Sous la pluie retentit un cri d’oiseau au timbre très clair. On croirait qu’il dit, d’un ton vif et mécontent : « Voyons, voyons, » et les créoles l’appellent l’oiseau-voyons. Il avertit, prétendent-ils, le gibier poursuivi par les félins. De ceux-ci, le plus dangereux pour les petits animaux du bois, est le cougouar. Il rugit plusieurs fois, et puis il s’enfuit en faisant un détour pour aller attendre sur son passage le gibier, l’agouti qu’il a effrayé, car il a étudié la tactique.
Mais alors arrive l’oiseau-voyons pour prévenir le pauvre agouti, ce lièvre américain, qui est aussi inoffensif et peureux que le nôtre. Et voilà des milliers d’années que la même comédie se répète, et c’est ainsi que s’éclairciraient pour moi quelques mystères de la forêt si je restais longtemps avec les créoles.
Je m’endors tardivement cette nuit, poursuivi par cette idée que des serpents rampent parmi les feuilles de mon carbet. S’il y en a, à vrai dire, ils ont plus peur que moi, et ne songent qu’à me laisser tranquille. La pluie fait rage, elle crée un lac sous mon hamac, et sur ce lac nagent mes souliers. Les moustiques sont excités par la pluie, et nous empêchent tous de dormir, et même de rêver.
Quand nous repartons, nos canots sont inondés, même sous les pomakarys. Mais l’atmosphère tiède compense cet ennui. Il fait si bon vivre dans ce climat : l’énergie se passe d’excitation. La chasse nous fascine et nous accostons la rive. L’Admiral vise un hocco au sommet d’un grand arbre. Il croit le voir tomber, quelque chose remue à terre ; il tire encore et va chercher sa prise, c’est un tatou. Ce petit animal est un porc à carapace rose clair, et dont la queue est entourée d’une gaine en troncs de cône emboîtés l’un dans l’autre, de façon à rester flexible. Le dos seul est noirâtre et s’éclaircit tout de suite. Tout le reste est d’un blanc rosé, en petites écailles dont chacune porte un petit cercle, ou plutôt un hexagone, avec un point au centre ; le museau allongé en petite trompe est muni de longues incisives. Cet animal a l’air d’être en porcelaine, on dirait un dieu bouddhique, et il serait ravissant au milieu de bibelots précieux. Mais nous n’avons pas le loisir de l’empailler. Il paraît que sa chair est délicieuse, nous aurons ce soir un excellent dîner.
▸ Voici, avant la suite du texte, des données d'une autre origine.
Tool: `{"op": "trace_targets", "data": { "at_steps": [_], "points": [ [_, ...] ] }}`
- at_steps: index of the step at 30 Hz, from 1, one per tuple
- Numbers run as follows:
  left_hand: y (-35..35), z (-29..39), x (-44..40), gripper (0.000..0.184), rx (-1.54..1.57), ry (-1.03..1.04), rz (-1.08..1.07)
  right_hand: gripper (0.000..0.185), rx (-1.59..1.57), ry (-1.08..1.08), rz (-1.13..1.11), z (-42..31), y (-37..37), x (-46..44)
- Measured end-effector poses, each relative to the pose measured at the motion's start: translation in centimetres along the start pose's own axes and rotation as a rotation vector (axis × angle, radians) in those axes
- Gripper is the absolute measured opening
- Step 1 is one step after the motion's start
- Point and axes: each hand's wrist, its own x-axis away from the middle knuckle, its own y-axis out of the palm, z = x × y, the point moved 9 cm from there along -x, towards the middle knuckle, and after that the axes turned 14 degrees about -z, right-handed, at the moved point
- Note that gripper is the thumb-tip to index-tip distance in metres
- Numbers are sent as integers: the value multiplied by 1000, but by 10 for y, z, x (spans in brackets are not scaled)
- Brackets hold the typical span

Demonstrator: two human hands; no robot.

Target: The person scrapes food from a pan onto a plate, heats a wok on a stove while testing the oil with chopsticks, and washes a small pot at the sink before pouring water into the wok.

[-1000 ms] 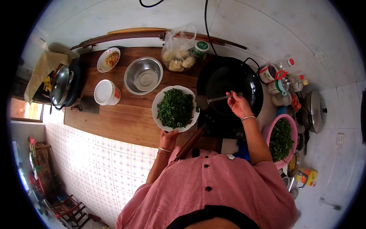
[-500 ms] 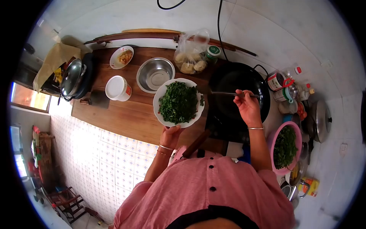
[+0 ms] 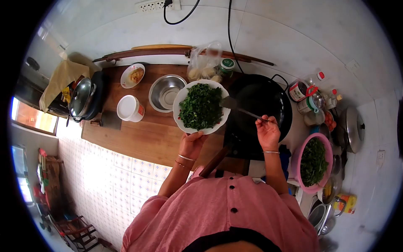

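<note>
Above the wooden worktop (image 3: 145, 134), near its front edge, a white plate (image 3: 179, 119) of chopped greens (image 3: 200, 107) is gripped by the left hand (image 3: 192, 145) — a spatula (image 3: 229, 103), blade over the plate's right edge, is pinched above a black wok (image 3: 264, 94) by the right hand (image 3: 268, 133)

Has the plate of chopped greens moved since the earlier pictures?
Yes: judged against the metal bowl on the counter, the plate has shifted up the picture, toward the plastic bag, whose lower edge it now overlaps.
</note>
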Motion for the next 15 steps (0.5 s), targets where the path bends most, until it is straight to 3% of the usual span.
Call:
{"op": "trace_targets", "data": {
  "at_steps": [15],
  "points": [
    [18,5,6,47,-25,-61,-32,9,-82,-114,153,3,-33,36]
  ]
}}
Mais il s’agit d’abord de franchir le saut Japigny.
CHAPITRE VI
JAPIGNY. — LA FOURCA
La première partie du saut Japigny, dite petit Japigny, nous la passons nu-pieds, parfois dans l’eau, le long du bord, sans décharger les canots : ces bords sont si glissants et escarpés, que tantôt l’un, tantôt l’autre, même Emma, fait une chute.
Mais au grand Japigny, il faut tout décharger. La distance à parcourir à pied est presque aussi grande qu’au grand Canory ; ignorant ce fait, j’ai laissé mes souliers dans le canot, et je finis par trouver le trajet un peu long pour aller nu-pieds. Heureusement, sur ce sol de terre meuble, il n’y a ni pierres ni épines, ce ne sont que des feuilles mortes et des racines d’arbres. Quant aux insectes, chiques, par exemple, ils vous attaquent sans distinction, que l’on soit chaussé ou non. La chique est si petite qu’elle pénètre partout ; inutile de se pavaner en bottes collantes. Nous faisons en somme une charmante promenade qui nous distrait de la monotonie d’être six en canots. Le sentier monte doucement, et le paysage me rappelle curieusement celui de certaines mines sibériennes, où j’ai séjourné quelque temps.
Après midi, nous passons le saut Bache, sans descendre ni décharger, à coups de pagaies et de takarys. Nous distinguons à gauche le mont Japigny, dont une partie un peu dénudée est couverte de blocs de quartz, débris probables d’un filon. Nous n’avons pas le temps d’aller constater s’il est aurifère, on ne peut pas toujours s’occuper de cela ; le quartz que nous avons vu sur le sentier du grand Japigny n’avait pas d’or. Quant aux affleurements de quartz formant les sauts Mility, que nous allons traverser, personne n’y a encore trouvé d’or.
Il y a trois sauts Mility. Ce joli mot indien n’a, paraît-il, d’après le petit Ernest, aucune signification. Ce petit Ernest a, par moments, des accès comme de colère contre le fleuve. Il le laboure de sa pagaie à coups redoublés ; il s’impatiente de notre lenteur. C’est bien l’enfant des bois qui ignore la patience, et surtout il est jeune.